Work instructions: Looking at the data, count the lines where the word "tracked" occurs and answer with only the number.

Records for this task:
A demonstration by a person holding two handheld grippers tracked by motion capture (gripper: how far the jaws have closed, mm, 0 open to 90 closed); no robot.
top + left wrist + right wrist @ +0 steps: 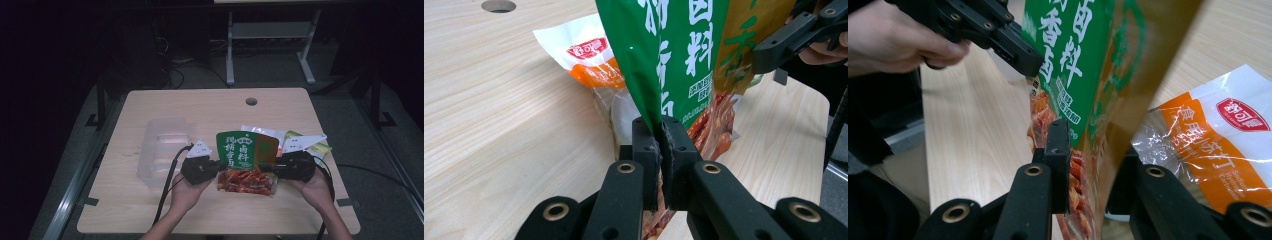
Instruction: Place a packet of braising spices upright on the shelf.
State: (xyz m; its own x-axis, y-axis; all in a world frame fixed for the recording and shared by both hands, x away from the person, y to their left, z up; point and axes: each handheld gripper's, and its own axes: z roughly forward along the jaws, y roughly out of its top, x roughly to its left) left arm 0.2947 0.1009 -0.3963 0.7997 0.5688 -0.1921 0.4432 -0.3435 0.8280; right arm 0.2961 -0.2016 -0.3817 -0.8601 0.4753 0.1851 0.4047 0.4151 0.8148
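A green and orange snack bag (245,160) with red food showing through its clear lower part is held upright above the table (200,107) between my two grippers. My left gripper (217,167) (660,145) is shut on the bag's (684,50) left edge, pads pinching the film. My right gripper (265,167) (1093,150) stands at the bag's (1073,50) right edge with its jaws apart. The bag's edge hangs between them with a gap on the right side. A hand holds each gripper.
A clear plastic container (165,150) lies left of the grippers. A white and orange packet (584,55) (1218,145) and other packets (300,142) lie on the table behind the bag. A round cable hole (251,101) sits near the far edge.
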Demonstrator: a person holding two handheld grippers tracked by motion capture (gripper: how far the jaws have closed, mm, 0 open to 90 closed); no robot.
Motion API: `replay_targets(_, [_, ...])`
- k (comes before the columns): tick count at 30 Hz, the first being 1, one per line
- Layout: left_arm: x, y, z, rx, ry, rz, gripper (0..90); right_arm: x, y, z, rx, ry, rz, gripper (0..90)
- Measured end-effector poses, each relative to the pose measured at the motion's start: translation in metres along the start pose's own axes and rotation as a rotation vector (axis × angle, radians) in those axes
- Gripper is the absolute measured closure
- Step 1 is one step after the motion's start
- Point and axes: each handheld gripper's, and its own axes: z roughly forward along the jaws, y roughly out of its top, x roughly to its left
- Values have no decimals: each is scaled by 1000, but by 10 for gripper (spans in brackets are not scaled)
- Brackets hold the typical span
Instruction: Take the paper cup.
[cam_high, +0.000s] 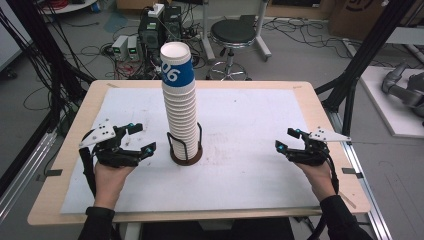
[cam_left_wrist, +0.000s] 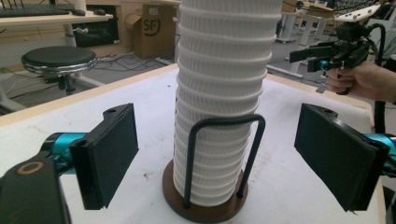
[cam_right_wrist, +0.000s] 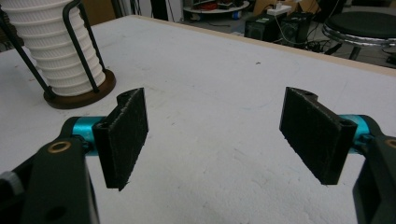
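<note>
A: Two grippers are held low over the white sheet (cam_high: 250, 180), near the person's edge of the table (cam_high: 65, 210). The left gripper (cam_high: 141, 139) is seen at the left in the high view, the right gripper (cam_high: 287, 139) well apart from it at the right.

B: How are the jaws set?

A: Both pairs are spread apart and nothing is clasped between them. In the left gripper view the black pads (cam_left_wrist: 110, 151) stand to either side of the cup stack (cam_left_wrist: 219, 107), which is framed in the gap farther off, with no contact made. In the right gripper view bare sheet is seen between the pads (cam_right_wrist: 125, 135).

B: And where is the cup stack placed?

A: It is stood upright in the middle of the sheet, just beyond the left gripper and nearer to it than to the right one. It is seated on a round brown base (cam_high: 186, 157), and is hemmed in by black wire loops (cam_left_wrist: 224, 123) rising from that base. A blue band with white figures is carried by the topmost cup (cam_high: 177, 70).

B: What is found farther back?

A: A black stool (cam_high: 232, 35) and boxes with cables are seen on the floor past the table.
</note>
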Motion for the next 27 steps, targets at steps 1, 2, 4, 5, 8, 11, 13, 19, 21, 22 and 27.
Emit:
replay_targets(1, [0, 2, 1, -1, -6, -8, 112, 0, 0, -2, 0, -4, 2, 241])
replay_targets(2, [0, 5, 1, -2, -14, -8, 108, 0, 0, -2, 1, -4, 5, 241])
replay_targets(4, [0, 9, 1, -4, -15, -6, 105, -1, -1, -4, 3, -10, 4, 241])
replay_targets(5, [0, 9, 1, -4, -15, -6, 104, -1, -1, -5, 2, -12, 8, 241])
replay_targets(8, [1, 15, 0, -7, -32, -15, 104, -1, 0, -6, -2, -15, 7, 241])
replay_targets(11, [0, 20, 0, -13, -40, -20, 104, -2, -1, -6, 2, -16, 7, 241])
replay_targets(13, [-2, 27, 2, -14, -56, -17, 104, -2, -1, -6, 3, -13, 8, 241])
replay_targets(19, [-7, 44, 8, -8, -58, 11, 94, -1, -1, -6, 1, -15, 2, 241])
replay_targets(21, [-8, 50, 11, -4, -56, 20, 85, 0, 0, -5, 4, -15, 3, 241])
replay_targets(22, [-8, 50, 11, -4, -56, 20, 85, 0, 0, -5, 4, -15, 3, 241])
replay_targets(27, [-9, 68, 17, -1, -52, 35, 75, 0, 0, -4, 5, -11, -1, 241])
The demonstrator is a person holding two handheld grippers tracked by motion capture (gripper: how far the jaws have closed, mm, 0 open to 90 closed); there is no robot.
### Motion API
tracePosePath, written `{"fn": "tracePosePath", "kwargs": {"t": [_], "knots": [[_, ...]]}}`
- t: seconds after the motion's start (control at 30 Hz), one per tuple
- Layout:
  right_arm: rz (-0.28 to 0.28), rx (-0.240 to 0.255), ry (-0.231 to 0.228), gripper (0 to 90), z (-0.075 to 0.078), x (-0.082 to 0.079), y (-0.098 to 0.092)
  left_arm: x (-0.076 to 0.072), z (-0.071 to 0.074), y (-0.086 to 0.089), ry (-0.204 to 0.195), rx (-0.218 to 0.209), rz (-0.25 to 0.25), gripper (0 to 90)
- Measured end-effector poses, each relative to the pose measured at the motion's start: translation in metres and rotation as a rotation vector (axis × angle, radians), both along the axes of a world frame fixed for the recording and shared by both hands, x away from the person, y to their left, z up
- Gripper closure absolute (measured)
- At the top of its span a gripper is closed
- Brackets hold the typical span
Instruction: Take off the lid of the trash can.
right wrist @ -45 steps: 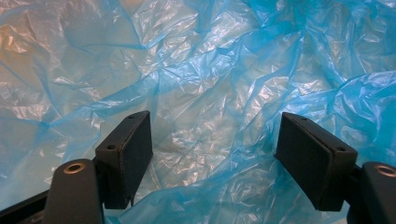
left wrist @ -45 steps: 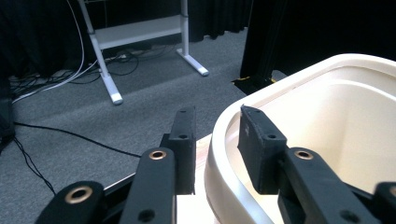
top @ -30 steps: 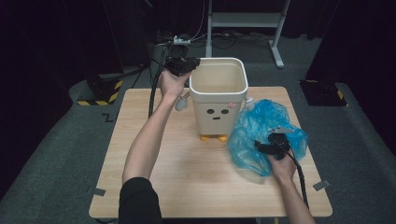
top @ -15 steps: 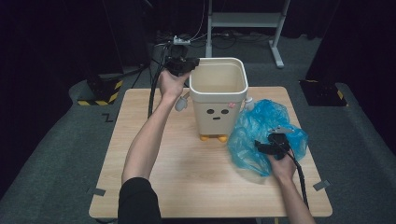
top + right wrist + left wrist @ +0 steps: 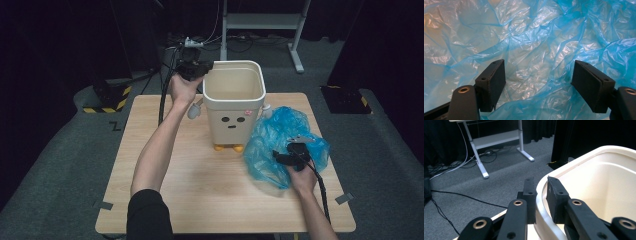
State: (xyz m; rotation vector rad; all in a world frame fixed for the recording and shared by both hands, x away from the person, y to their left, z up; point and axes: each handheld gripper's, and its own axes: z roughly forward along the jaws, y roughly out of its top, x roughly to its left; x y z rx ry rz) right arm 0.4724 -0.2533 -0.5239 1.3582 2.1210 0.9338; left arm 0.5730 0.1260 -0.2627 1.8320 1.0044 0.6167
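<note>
A cream bin (image 5: pixel 234 117) with a drawn face and orange feet stands upright at the back middle of the wooden table (image 5: pixel 200 200). My left gripper (image 5: pixel 201 70) is at its back-left corner. In the left gripper view the jaws straddle the bin's rim (image 5: pixel 574 163), one pad outside and one inside, and my left gripper (image 5: pixel 540 182) is shut on it. A crumpled blue plastic bag (image 5: pixel 280 130) lies right of the bin. My right gripper (image 5: pixel 282 157) rests at its near edge. Close up, the right gripper (image 5: pixel 539 67) stands open, with the bag (image 5: pixel 529 30) lying under the wide-apart pads.
A white stand frame (image 5: pixel 260 20) and cables lie on the grey carpet behind the table. A yellow-and-black striped object (image 5: pixel 107 97) sits on the floor at the left, and a dark one (image 5: pixel 345 97) at the right. The near half of the table is bare wood.
</note>
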Motion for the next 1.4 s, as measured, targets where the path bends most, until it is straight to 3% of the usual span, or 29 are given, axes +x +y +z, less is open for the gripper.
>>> {"fn": "tracePosePath", "kwargs": {"t": [0.9,1.0,1.4], "knots": [[0.0,0.0,0.0,26.8,0.0,0.0,0.0,0.002,0.009,0.007,0.016,-0.04,-0.034,79.7],[0.0,0.0,0.0,26.8,0.0,0.0,0.0,0.001,0.011,0.007,0.012,-0.022,-0.038,79.8],[0.0,0.0,0.0,26.8,0.0,0.0,0.0,0.0,0.016,0.007,-0.004,-0.021,-0.039,79.9]]}}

Task answer: 3